◆ **What you have to do**
Lines with "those": pull these out of the listing below.

Segment Start: Data for this task

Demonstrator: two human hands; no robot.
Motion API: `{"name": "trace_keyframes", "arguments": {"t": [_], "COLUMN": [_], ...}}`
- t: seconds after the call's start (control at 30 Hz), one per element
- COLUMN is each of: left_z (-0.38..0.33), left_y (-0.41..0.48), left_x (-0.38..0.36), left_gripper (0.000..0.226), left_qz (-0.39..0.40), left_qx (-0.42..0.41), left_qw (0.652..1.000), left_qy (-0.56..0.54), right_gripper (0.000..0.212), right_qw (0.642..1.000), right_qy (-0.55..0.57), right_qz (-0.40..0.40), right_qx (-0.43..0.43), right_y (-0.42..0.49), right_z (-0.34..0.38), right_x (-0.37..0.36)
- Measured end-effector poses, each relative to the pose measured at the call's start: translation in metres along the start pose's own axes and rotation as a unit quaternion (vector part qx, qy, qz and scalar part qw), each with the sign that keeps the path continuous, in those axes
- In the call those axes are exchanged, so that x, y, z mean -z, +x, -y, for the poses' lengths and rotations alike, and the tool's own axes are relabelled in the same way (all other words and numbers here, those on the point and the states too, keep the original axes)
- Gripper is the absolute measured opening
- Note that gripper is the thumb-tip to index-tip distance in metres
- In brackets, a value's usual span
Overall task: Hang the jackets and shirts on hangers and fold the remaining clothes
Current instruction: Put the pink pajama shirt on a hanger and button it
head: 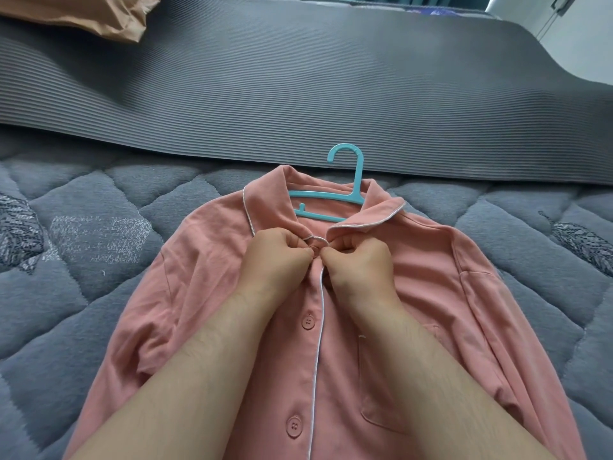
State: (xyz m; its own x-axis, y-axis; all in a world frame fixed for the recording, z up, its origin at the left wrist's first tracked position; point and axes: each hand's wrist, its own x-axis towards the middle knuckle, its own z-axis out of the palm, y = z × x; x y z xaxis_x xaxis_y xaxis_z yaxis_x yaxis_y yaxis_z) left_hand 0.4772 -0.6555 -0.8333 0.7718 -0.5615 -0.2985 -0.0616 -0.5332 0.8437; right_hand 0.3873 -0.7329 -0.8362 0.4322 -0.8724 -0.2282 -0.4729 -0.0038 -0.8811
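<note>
1. The pink shirt lies front up on the bed. Its collar points away from us, and its lower part runs toward us and out of the view.
2. The blue hanger is already inside the shirt. Its arms go under the shoulders, and its hook comes out above the collar and rests on the edge of the grey ribbed mat.
3. Our left hand and our right hand are both at the top of the front opening, just below the collar and almost touching each other. The fingers of each hand are curled and pinch the cloth edges there.
4. We judge that we are closing the top button. It is mostly hidden between the fingers, so we cannot tell if it has passed through its hole.
5. Two lower buttons lie just beside the white piped edge. They look unfastened to us, but we are not sure.
6. For this shirt, we think the hanger step is done. What is left is to finish the button and then lift the shirt by the hook and hang it. No rail or rod is in view.
7. A brown cloth lies on the mat at the far left corner. It may be another garment to hang or fold; we cannot tell. We see no other hanger.
8. The cloth near the left sleeve is bunched in wrinkles, and our forearms cover much of the lower front. These may need smoothing before lifting.
</note>
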Motion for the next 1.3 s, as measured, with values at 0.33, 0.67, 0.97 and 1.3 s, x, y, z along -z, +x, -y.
{"name": "trace_keyframes", "arguments": {"t": [0.33, 0.67, 0.97, 1.3], "left_z": [0.005, -0.034, -0.053, -0.098], "left_y": [-0.013, 0.076, 0.050, 0.032], "left_x": [-0.004, 0.054, 0.007, -0.033], "left_gripper": [0.015, 0.056, 0.019, 0.006], "left_qz": [-0.070, -0.004, -0.121, 0.278], "left_qx": [-0.055, -0.111, -0.254, -0.020], "left_qw": [0.993, 0.968, 0.912, 0.898], "left_qy": [0.079, 0.226, 0.299, 0.342], "right_gripper": [0.023, 0.025, 0.044, 0.034], "right_qw": [0.999, 0.957, 0.878, 0.975], "right_qy": [-0.013, 0.187, 0.436, 0.210], "right_qz": [0.030, 0.000, 0.052, -0.060], "right_qx": [-0.034, -0.224, -0.188, -0.041], "right_y": [-0.004, 0.066, 0.036, 0.023], "right_z": [0.008, 0.036, 0.000, -0.016], "right_x": [0.011, 0.069, 0.079, 0.073]}}
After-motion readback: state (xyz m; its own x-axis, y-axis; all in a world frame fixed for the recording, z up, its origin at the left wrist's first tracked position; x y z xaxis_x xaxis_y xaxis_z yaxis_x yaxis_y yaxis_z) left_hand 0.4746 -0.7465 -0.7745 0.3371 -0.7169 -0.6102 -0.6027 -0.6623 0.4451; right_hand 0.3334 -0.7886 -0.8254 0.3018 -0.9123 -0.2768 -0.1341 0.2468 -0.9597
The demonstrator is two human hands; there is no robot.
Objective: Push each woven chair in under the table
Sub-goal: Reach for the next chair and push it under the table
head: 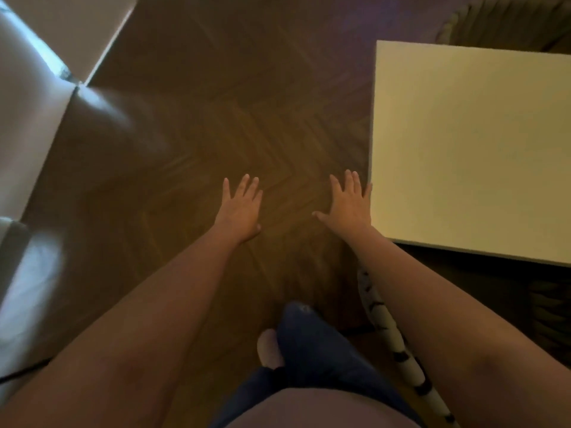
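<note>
A white square table (pixel 469 149) fills the right side of the head view. One woven chair (pixel 506 23) shows as a ribbed edge beyond the table's far side at the top right. Another dark woven piece (pixel 550 307) sits low at the right edge, below the table's near side. My left hand (pixel 241 208) hangs flat over the floor with fingers spread, holding nothing. My right hand (pixel 349 202) is also flat and spread, its little finger at the table's left edge.
Dark herringbone wooden floor (pixel 247 118) lies ahead. A pale wall and doorway (pixel 37 88) run along the left. A white pole with black marks (pixel 392 335) slants beside my right arm. My leg in dark trousers (pixel 312 344) and a foot show below.
</note>
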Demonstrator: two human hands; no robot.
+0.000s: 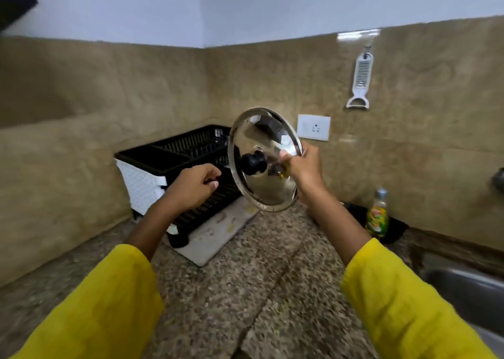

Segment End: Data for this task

◆ **Result for this exercise**
- Measured end-effector poses, each relative to the pose measured at the call's start: translation in metres along the start pose's own axes and rotation as a unit quaternion (vector part qx, qy, qz and scalar part qw), each with the sign that keeps the path continuous, in those axes
- In the call those axes are exchanged, so that x, y, z mean -z, +x, -y, for the poses' lengths and rotations alike, and the tool's own axes are relabelled in the same way (all other words and numbers here, those on the point and the states too, keep the original axes)

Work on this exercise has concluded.